For this exercise, please reproduce the records below word for word, from the first line through the line with "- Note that".

§

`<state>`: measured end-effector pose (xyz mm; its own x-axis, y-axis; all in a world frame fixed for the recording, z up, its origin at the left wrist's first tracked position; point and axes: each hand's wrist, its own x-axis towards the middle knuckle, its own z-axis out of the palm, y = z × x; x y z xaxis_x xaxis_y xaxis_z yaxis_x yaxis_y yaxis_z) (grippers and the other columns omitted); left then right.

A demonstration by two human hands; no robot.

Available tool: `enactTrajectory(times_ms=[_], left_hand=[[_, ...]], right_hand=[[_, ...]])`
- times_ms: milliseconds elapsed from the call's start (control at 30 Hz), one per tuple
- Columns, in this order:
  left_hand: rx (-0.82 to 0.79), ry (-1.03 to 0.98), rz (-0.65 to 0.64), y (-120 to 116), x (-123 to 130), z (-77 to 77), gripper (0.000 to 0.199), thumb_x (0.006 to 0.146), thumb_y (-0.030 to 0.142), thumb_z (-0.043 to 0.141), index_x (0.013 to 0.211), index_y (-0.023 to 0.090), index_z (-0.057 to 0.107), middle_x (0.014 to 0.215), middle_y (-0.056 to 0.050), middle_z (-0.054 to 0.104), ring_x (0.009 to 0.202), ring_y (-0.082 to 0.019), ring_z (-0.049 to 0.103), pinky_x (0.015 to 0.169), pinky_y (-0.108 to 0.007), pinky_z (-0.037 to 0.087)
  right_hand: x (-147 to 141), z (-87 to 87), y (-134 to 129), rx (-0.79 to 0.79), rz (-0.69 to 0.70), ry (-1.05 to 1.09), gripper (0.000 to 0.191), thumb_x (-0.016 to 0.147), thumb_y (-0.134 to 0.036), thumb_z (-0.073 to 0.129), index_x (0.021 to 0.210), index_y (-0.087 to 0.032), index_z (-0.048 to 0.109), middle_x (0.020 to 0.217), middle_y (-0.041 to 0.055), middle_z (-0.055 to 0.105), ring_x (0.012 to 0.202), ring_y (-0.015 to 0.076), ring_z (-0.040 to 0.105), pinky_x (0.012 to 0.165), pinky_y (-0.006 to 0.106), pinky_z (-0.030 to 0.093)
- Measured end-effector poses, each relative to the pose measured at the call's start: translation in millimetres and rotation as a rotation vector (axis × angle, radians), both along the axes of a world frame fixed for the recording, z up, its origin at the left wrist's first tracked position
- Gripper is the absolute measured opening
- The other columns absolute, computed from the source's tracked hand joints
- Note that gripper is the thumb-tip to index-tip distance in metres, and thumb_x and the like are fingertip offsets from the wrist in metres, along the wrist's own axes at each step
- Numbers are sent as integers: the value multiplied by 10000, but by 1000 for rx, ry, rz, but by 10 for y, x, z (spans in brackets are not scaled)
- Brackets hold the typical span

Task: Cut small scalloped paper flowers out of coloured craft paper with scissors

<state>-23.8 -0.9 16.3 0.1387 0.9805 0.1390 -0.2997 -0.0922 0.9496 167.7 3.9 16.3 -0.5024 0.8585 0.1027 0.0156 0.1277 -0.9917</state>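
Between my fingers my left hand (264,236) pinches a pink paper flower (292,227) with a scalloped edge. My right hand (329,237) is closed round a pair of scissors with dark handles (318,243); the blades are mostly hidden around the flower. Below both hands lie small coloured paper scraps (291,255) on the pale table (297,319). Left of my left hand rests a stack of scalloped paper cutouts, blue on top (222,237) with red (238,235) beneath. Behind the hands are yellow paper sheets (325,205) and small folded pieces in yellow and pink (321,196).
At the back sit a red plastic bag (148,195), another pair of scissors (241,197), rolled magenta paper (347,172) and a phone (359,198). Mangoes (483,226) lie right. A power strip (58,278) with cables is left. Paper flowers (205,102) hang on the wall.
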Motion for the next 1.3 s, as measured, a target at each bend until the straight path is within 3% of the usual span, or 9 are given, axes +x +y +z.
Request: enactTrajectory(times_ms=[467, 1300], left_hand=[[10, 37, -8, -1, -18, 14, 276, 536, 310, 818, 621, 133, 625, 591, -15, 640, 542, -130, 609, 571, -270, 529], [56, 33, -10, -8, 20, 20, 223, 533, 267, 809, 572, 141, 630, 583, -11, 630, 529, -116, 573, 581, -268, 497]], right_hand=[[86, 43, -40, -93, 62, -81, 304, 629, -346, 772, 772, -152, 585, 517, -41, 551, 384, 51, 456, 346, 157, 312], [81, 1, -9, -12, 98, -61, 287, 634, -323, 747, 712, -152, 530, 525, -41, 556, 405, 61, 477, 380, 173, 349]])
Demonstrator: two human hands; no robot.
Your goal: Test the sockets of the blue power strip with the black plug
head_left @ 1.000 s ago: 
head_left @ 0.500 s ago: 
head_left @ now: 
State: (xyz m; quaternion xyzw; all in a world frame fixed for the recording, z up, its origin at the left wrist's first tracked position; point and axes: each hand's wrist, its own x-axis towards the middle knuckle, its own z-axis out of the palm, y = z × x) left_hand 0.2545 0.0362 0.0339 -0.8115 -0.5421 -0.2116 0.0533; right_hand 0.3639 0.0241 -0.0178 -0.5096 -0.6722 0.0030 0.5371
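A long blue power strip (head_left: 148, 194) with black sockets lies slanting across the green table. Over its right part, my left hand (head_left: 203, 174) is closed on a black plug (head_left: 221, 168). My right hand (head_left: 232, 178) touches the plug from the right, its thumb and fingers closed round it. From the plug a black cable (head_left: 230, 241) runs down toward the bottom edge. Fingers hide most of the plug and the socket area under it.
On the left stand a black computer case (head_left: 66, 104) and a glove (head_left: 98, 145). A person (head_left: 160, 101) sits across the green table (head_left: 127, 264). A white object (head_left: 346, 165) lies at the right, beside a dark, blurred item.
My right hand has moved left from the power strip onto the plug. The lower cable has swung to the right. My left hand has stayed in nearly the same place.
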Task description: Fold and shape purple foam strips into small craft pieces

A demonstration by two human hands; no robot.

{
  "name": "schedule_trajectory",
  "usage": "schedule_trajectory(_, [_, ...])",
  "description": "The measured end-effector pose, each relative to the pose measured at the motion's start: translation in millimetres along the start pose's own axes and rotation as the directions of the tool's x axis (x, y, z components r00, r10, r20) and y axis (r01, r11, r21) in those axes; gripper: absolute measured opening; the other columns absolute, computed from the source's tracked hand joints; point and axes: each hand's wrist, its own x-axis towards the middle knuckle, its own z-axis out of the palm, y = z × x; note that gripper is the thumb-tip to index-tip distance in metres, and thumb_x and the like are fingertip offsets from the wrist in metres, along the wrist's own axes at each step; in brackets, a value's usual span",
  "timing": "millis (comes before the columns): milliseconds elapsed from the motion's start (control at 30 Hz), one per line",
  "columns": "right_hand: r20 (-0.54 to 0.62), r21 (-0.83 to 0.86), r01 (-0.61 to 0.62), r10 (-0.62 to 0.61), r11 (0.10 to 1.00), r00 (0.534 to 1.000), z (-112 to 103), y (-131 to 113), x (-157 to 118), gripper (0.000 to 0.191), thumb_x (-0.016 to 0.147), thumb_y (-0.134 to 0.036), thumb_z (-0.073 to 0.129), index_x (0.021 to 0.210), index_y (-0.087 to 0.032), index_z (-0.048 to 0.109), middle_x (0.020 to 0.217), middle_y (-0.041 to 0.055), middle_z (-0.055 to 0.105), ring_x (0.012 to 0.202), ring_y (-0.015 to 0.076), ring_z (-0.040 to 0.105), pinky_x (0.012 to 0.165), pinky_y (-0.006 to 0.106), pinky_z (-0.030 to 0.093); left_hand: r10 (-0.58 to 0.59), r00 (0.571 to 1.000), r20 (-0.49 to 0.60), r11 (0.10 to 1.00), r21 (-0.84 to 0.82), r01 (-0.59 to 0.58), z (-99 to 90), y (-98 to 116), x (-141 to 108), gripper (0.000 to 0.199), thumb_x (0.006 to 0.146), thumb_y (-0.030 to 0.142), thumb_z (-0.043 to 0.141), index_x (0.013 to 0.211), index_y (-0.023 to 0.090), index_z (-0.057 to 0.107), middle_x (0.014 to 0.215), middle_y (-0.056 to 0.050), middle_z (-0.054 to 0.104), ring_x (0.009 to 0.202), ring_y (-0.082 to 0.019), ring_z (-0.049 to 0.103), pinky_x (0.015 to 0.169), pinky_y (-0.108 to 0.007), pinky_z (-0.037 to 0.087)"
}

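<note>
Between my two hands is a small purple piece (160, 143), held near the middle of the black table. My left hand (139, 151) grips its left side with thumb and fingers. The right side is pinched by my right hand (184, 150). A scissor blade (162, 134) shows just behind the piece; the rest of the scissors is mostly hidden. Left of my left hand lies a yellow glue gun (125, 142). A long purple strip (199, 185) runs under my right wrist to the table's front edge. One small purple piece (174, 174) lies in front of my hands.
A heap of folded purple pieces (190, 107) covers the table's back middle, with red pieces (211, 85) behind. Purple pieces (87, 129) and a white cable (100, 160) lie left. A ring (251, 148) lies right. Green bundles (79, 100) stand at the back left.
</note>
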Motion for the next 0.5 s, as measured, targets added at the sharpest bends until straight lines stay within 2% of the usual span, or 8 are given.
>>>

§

**RESPONSE FOR THIS EXERCISE**
`<state>`: measured end-effector pose (xyz mm; its own x-axis, y-axis; all in a world frame fixed for the recording, z up, its origin at the left wrist's first tracked position; point and axes: each hand's wrist, its own x-axis towards the middle knuckle, its own z-axis out of the palm, y = z × x; x y z xaxis_x xaxis_y xaxis_z yaxis_x yaxis_y yaxis_z) (grippers and the other columns omitted); left then right.

A demonstration by two human hands; no robot.

Available tool: `enactTrajectory(times_ms=[_], left_hand=[[_, ...]], right_hand=[[_, ...]])`
- times_ms: milliseconds elapsed from the call's start (control at 30 Hz), one per tuple
- Columns, in this order:
  left_hand: rx (-0.82 to 0.79), ry (-1.03 to 0.98), rz (-0.65 to 0.64), y (-120 to 116), x (-123 to 130), z (-77 to 77), gripper (0.000 to 0.199), thumb_x (0.006 to 0.146), thumb_y (-0.030 to 0.142), thumb_z (-0.043 to 0.141), index_x (0.013 to 0.211), index_y (-0.023 to 0.090), index_z (-0.057 to 0.107), middle_x (0.014 to 0.215), middle_y (-0.056 to 0.050), middle_z (-0.054 to 0.104), ring_x (0.009 to 0.202), ring_y (-0.082 to 0.019), ring_z (-0.049 to 0.103), pinky_x (0.015 to 0.169), pinky_y (-0.108 to 0.007), pinky_z (-0.037 to 0.087)
  right_hand: x (-147 to 141), z (-87 to 87), y (-134 to 129), rx (-0.79 to 0.79), rz (-0.69 to 0.70), ry (-1.05 to 1.09), gripper (0.000 to 0.191), thumb_x (-0.016 to 0.147), thumb_y (-0.134 to 0.036), thumb_z (-0.073 to 0.129), index_x (0.021 to 0.210), index_y (-0.087 to 0.032), index_z (-0.048 to 0.109), middle_x (0.020 to 0.217), middle_y (-0.041 to 0.055), middle_z (-0.055 to 0.105), ring_x (0.012 to 0.202), ring_y (-0.015 to 0.076), ring_z (-0.040 to 0.105), pinky_x (0.012 to 0.165), pinky_y (-0.006 to 0.106), pinky_z (-0.030 to 0.093)
- Measured end-effector poses, each relative to the pose measured at the call's start: translation in millimetres and rotation as a rotation vector (axis × angle, radians), both along the axes of a world frame fixed for the recording, z up, its origin at the left wrist's first tracked position
- Gripper is the absolute measured opening
- The other columns absolute, computed from the source's tracked hand joints
- Note that gripper is the thumb-tip to index-tip distance in metres, and thumb_x and the like are fingertip offsets from the wrist in metres, along the wrist's own axes at each step

No more work is needed on this exercise.